[Data shown Boundary: Start]

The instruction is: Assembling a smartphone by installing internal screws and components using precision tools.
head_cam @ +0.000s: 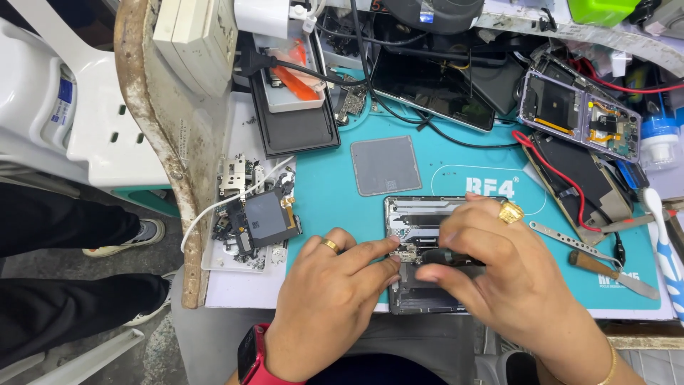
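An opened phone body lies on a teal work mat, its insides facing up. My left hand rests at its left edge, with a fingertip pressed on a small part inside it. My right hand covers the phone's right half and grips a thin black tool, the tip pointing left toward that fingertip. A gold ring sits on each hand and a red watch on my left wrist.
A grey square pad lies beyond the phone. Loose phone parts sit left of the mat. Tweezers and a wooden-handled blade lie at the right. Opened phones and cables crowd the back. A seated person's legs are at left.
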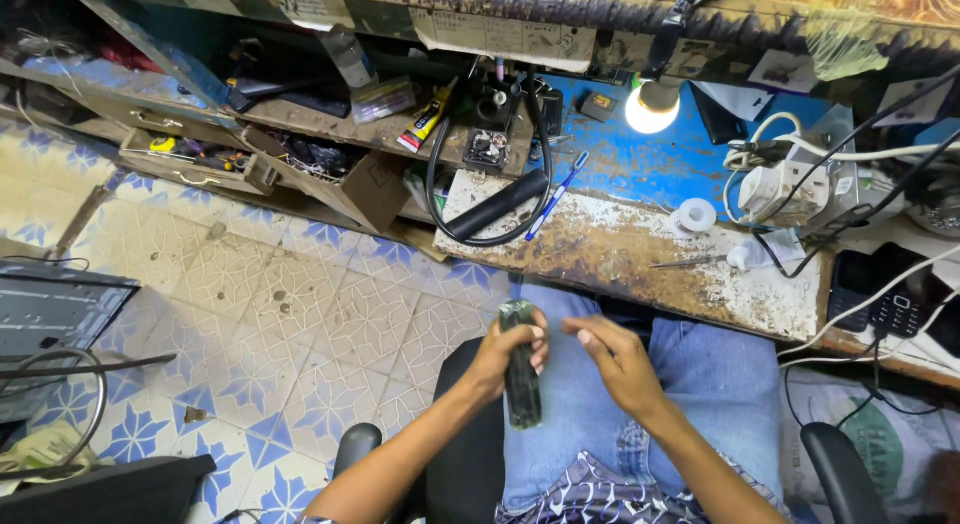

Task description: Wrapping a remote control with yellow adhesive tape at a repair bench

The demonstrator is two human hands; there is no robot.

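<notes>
I am gripping a dark slim device (521,369) upright in my left hand (500,359), fingers wrapped around it, over my lap; my right hand (615,359) is hovering just beside it, fingers loosely curled, near the workbench edge (640,299)

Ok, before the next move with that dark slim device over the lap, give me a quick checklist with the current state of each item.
1. Left hand has a firm hold on the dark slim device: ok, fingers wrap its upper half.
2. Right hand free: ok, it holds nothing and sits just right of the device, fingertips near its top.
3. Device upright and over the lap: ok, it stands roughly vertical above the jeans.
4. Work light: ok, the bulb is lit over the bench.
5. Pointed tool within reach: ok, a slim metal tool lies on the bench edge.
6. Device condition or open seam: cannot tell, too dark and partly covered.
</notes>
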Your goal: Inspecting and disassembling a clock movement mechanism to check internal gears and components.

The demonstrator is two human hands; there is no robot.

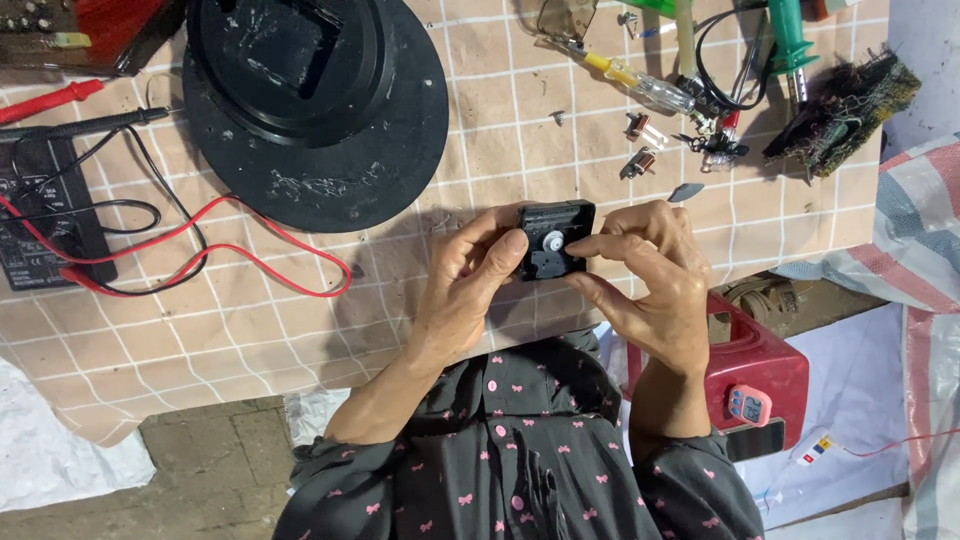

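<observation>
Both hands up over the counter [250,320] edge: left hand [462,285] has its grip around the small black box [555,238], right hand [655,275] pinching its side. The white gear [549,240] sits exposed; a tilt could drop it to the floor.

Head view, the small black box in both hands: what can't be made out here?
- Black box, head view: its sides and lower edge are covered by the left hand and right hand; the white gear is too small to read teeth.
- Small metal parts on the checked table cover: too small to identify.
- Meter: cut off by the left edge.
- Green-handled tool: cut off by the top edge.
</observation>
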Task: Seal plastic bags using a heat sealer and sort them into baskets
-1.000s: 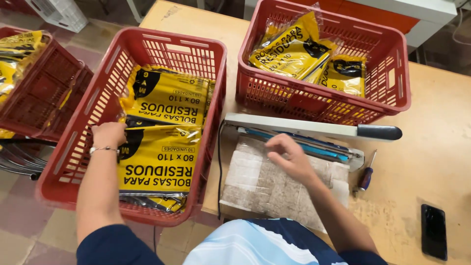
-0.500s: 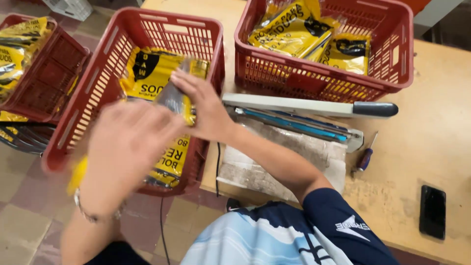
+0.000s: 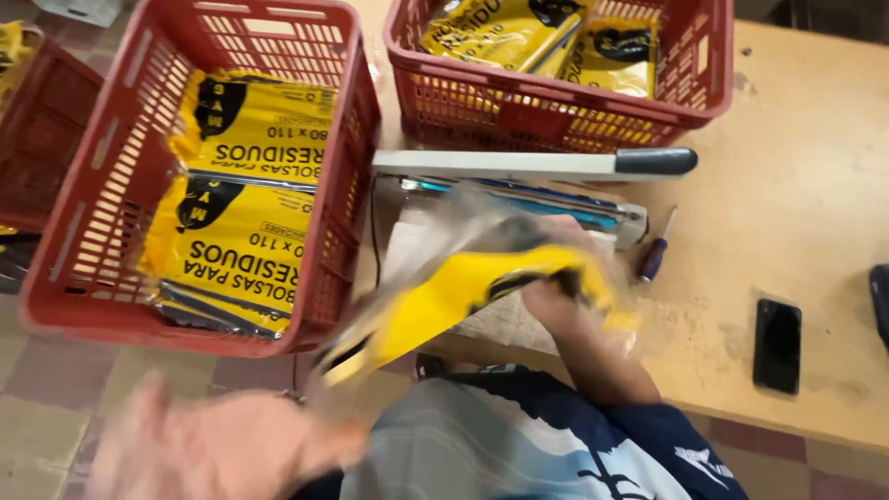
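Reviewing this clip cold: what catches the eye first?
A blurred yellow packet held by the right hand sweeps across the centre, above the sealing machine. Two red baskets of yellow packets flank it, one at left and one at top.

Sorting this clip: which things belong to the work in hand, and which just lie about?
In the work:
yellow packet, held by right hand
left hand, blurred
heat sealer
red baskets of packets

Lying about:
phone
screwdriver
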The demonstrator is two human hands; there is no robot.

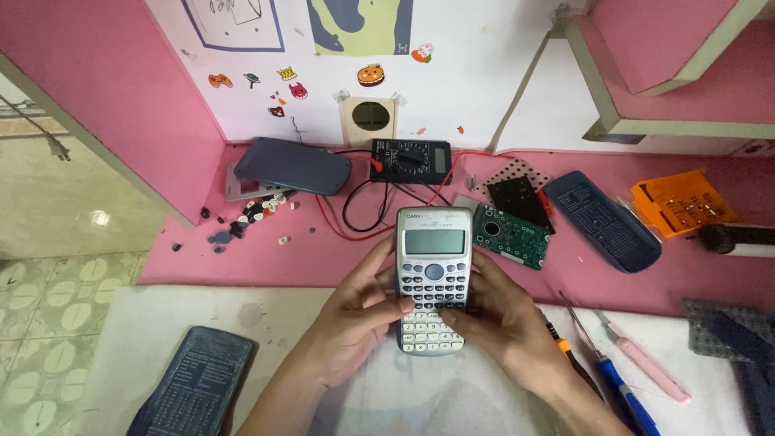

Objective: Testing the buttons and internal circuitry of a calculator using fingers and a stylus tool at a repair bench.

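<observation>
A silver-grey scientific calculator (434,250) with a blank screen is held upright over the desk, screen end away from me. My left hand (355,315) grips its left side, thumb resting on the middle keys. My right hand (500,319) grips the right side, thumb on the lower keys. Just beyond it, on the pink desk top (323,258), lie a green circuit board (511,234) and a black perforated board (518,198).
A black multimeter (410,160) with red and black leads sits at the back. Two dark calculator covers (292,165) (601,220), a third (194,391) at lower left, loose keys (254,214), an orange part (682,203), and screwdrivers and a pink knife (638,363) lie around.
</observation>
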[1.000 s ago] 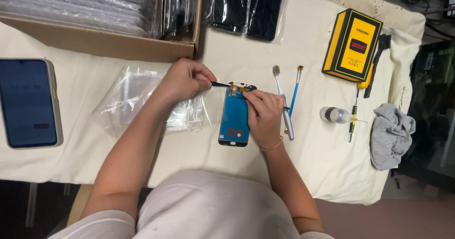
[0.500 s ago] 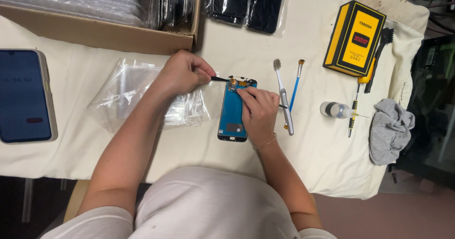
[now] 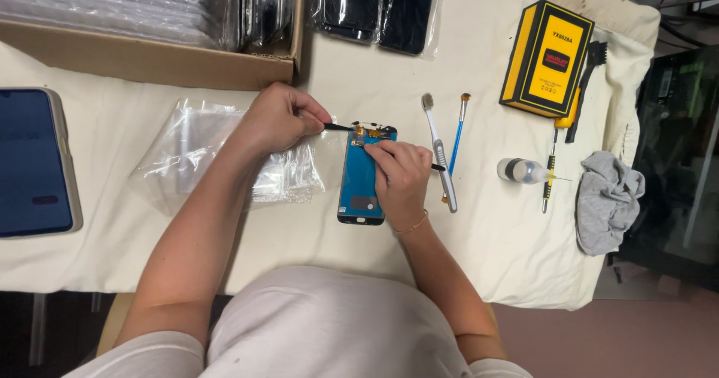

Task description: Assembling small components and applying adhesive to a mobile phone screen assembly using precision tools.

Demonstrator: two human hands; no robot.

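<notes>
While the blue phone screen panel [image 3: 365, 174] lies flat on the white cloth-covered table [image 3: 225, 236], near the middle and just ahead of the person's torso, both hands work at its top edge. Left hand [image 3: 278, 117]: grip closed narrow around a thin black tool [image 3: 337, 127], tip pointing right to the panel's top edge where small gold and black connector parts sit. Right hand [image 3: 401, 177]: resting on the panel's right side, fingers pinched on a second thin dark tool, its tail end [image 3: 437, 167] poking out to the right; tip hidden under the fingers, can't tell what it touches. Clear plastic bags [image 3: 225, 157] lie under and beside the left wrist. Just right of the panel: a toothbrush [image 3: 440, 157] and a blue-handled small brush [image 3: 457, 134], side by side. Further right: a small clear bottle [image 3: 522, 170], a yellow-handled screwdriver [image 3: 553, 157], a grey rag [image 3: 608, 198], a yellow and black box [image 3: 548, 57] with a black brush [image 3: 588, 71] against it. Cardboard box [image 3: 150, 59] of bagged parts at top left, dark tablet [image 3: 34, 161] at far left.
</notes>
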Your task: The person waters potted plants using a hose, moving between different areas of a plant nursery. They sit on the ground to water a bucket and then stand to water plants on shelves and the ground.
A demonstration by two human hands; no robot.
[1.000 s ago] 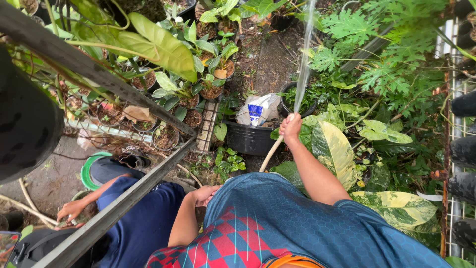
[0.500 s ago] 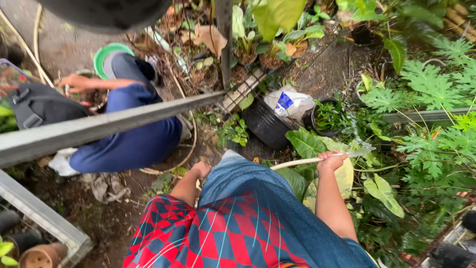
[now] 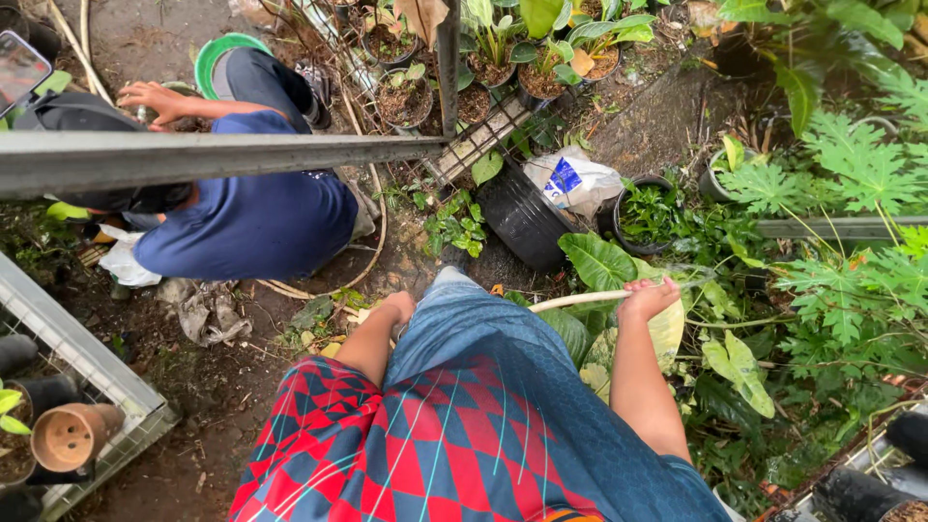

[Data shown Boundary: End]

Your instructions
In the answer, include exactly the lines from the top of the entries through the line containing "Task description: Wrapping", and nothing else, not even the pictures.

Result of the exercise
The instruction is: Assembling a smartphone by installing internal screws and components using precision tools.
head_cam @ +0.000s: 
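An opened phone body lies on a teal work mat, its insides facing up. My left hand rests at its left edge, with a fingertip pressed on a small part inside it. My right hand covers the phone's right half and grips a thin black tool, the tip pointing left toward that fingertip. A gold ring sits on each hand and a red watch on my left wrist.
A grey square pad lies beyond the phone. Loose phone parts sit left of the mat. Tweezers and a wooden-handled blade lie at the right. Opened phones and cables crowd the back. A seated person's legs are at left.
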
Task description: Wrapping a remote control with yellow adhesive tape at a repair bench

The exercise is complete.